Eine Rezension von Licita Geppert


Gewißheit ohne Erinnerung

Sarah Smith: Das dunkle Haus am See

Roman. Deutsch von Mechtild Sandberg-Ciletti.

Deutscher Taschenbuch Verlag, München 1998, 400 S.

Sagen Sie alle Verabredungen ab, schließen Sie Türen und Fenster, wenn Sie dieses Buch lesen, denn Sie werden von dieser mysteriösen Story gefesselt sein vom ersten bis zum letzten Buchstaben. „Ein Mord, ein verschwundenes Kind und eine Erbschaft, die niemand antreten darf ... Was geschah wirklich im Haus der angesehenen Bostoner Familie?“ Dies muß als Inhaltsangabe genügen, denn über alles, was sich über dieses Buch inhaltlich sagen ließe, muß der Rezensent Stillschweigen bewahren: über all die wunderbaren Winkelzüge, die er schildern, über all die vielschichtigen Personen des Romans, die er beschreiben möchte, denn alles vorher Gesagte würde die Spannung und den Zauber dieses wundervollen Romans mindern. Möge sich der Leser selbst in dieses Labyrinth der Erinnerung begeben, in dem die - zumeist sympathischen - Figuren, die den Roman bevölkern, Gefangene im Käfig ihrer uneingestandenen Ängste sind, ganz und gar unfähig, dessen unsichtbare Gitterstäbe zu durchbrechen.

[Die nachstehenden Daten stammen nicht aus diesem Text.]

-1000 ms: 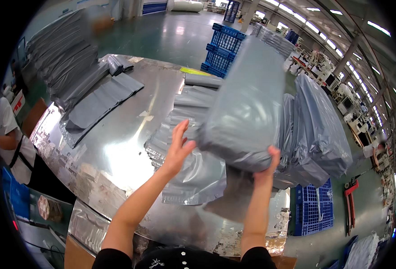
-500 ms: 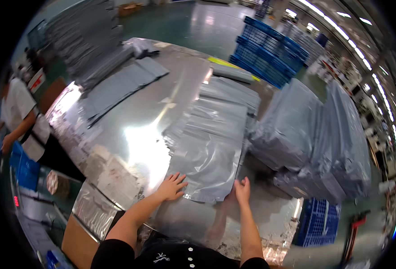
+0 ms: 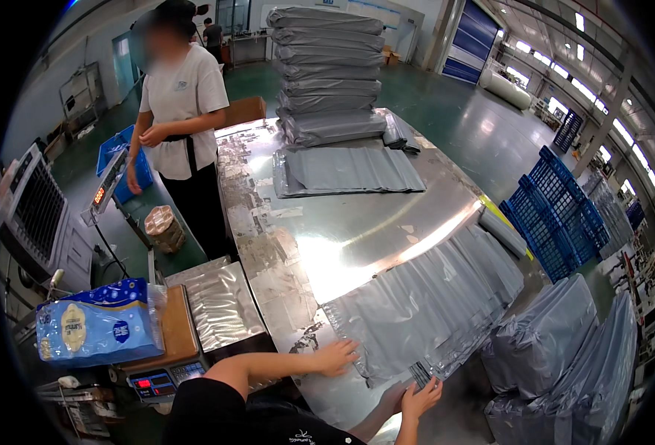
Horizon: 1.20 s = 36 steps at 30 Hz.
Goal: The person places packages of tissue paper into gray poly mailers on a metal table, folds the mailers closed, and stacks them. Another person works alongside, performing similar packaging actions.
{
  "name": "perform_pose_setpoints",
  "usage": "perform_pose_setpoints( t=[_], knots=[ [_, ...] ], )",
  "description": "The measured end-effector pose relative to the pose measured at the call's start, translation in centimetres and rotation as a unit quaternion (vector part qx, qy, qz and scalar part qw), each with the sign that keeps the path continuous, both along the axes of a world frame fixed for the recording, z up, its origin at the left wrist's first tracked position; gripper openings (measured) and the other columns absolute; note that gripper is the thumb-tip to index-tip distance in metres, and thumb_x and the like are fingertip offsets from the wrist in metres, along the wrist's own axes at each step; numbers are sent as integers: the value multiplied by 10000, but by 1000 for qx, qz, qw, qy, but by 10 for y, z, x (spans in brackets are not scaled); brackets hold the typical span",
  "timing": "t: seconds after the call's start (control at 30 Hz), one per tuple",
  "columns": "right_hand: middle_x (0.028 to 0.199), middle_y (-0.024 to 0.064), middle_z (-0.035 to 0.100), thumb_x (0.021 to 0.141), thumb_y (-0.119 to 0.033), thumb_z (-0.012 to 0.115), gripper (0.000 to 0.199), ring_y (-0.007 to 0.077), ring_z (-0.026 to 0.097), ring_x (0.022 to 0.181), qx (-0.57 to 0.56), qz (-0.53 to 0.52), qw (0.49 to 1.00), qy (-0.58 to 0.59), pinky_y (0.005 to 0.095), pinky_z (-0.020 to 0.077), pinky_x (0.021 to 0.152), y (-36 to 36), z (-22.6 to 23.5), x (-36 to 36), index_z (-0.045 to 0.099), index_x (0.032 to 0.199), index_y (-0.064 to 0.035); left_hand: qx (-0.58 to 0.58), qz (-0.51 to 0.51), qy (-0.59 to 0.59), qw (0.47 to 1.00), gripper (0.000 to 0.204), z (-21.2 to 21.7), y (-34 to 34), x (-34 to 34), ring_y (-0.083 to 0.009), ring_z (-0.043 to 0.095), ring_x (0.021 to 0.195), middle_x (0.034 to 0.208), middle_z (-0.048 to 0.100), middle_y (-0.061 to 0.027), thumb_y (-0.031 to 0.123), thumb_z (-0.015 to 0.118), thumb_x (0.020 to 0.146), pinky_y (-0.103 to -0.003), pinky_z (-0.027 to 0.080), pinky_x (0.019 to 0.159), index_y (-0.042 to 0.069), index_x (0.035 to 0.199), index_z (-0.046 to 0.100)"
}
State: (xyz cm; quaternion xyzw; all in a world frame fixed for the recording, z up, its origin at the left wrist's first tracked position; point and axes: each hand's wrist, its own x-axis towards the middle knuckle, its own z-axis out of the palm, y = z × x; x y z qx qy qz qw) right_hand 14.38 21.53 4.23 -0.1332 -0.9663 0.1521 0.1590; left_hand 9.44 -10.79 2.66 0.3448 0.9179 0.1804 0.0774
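Observation:
A pile of flat grey plastic bags (image 3: pixel 416 311) lies fanned out over the metal table (image 3: pixel 283 278) in front of me. At the pile's near left edge, my left hand (image 3: pixel 337 357) rests with its fingers stretched out, touching the bags. My right hand (image 3: pixel 421 398) is closed on the near corner of the bags, where several layered edges show as dark and light stripes. How many bags it pinches I cannot tell.
Another flat stack of grey bags (image 3: pixel 349 170) and tall piled bundles (image 3: pixel 327 81) occupy the far end. Wrapped grey bundles (image 3: pixel 546 341) stand right, near blue pallets (image 3: pixel 553 215). Left are a scale (image 3: pixel 160 382), a blue tissue pack (image 3: pixel 97 322) and a person in a white shirt (image 3: pixel 186 104).
My view has swung left, bringing the person and scale into fuller sight. My right hand has gone from beside the bags to gripping their near corner; the left stays at their edge.

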Motion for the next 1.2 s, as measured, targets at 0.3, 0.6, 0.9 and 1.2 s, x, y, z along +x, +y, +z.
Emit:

Ein sorgsam gehütetes Familiengeheimnis bindet sie unauflöslich aneinander, den störrischen alten Gilbert, seinen ungeliebten Adoptivsohn Harry, die wunderschöne, aber nahezu blinde Perdita, den Freund und Arzt Charlie Adair und nun auch Alexander von Reisden. Sie alle ertragen entsagungsvoll ihre jeweiligen Lebensumstände mit mehr oder weniger deutlichem Unbehagen, aus dem vagen Gefühl der Notwendigkeit und Normalität heraus. Dennoch hat die Geschichte nichts Trostloses, obwohl alle verzweifelt nach Trost suchen. Virtuos inszeniert die Autorin ein Panorama menschlicher Abgründe und Leidenschaften, aber auch der Fürsorge, Zuneigung und Liebe in der lebendig beschriebenen Atmosphäre um die Jahrhundertwende. Der Eintritt des siebenundzwanzigjährigen Barons von Reisden in die festgefügte Gemeinschaft der Familie des seit langem verstorbenen Bostoner Unternehmers William Knight, in der jeder seine ihm zugewiesene oder selbst angenommene Rolle spielt, führt zum Aufbrechen verkrusteter Rituale und treibt Reisden ebenso wie die Familienmitglieder, aber auch deren enge Freunde, bis an die Grenzen ihrer Möglichkeiten. Wir erleben eine Art „Bäumchen-verwechsle-dich-Spiel“ mit den Identitäten, bei dem jeder den Platz des anderen einzunehmen versucht, möglichst ohne den bisher innegehabten aufzugeben. Es erscheint wie eine Endlos-Schleife von ja/nein, von entweder/oder, von Lüge/Wahrheit. „Man weiß, was man will, indem man es von sich weist“, ist somit der Kernsatz des Buches. Spannend und glaubwürdig ist die Wandlung der einzelnen Charaktere, ihre Ausprägung unter veränderten Bedingungen, das Hervortreten ihres wahren Gesichts. Unnachahmlich beschreibt die Autorin, wie sich beispielsweise der stets distanziert und überlegen wirkende Reisden angesichts aufkeimender Liebe in altväterliche Betulichkeit flüchtet. Sara Smith hält, mit raffiniert eingesetzten retardierenden Momenten, den Spannungsbogen bis zur letzten Minute. Sprachliche Schönheit und erzählerisches Gespür machen den Roman zu einem Meisterwerk der Erzählkunst.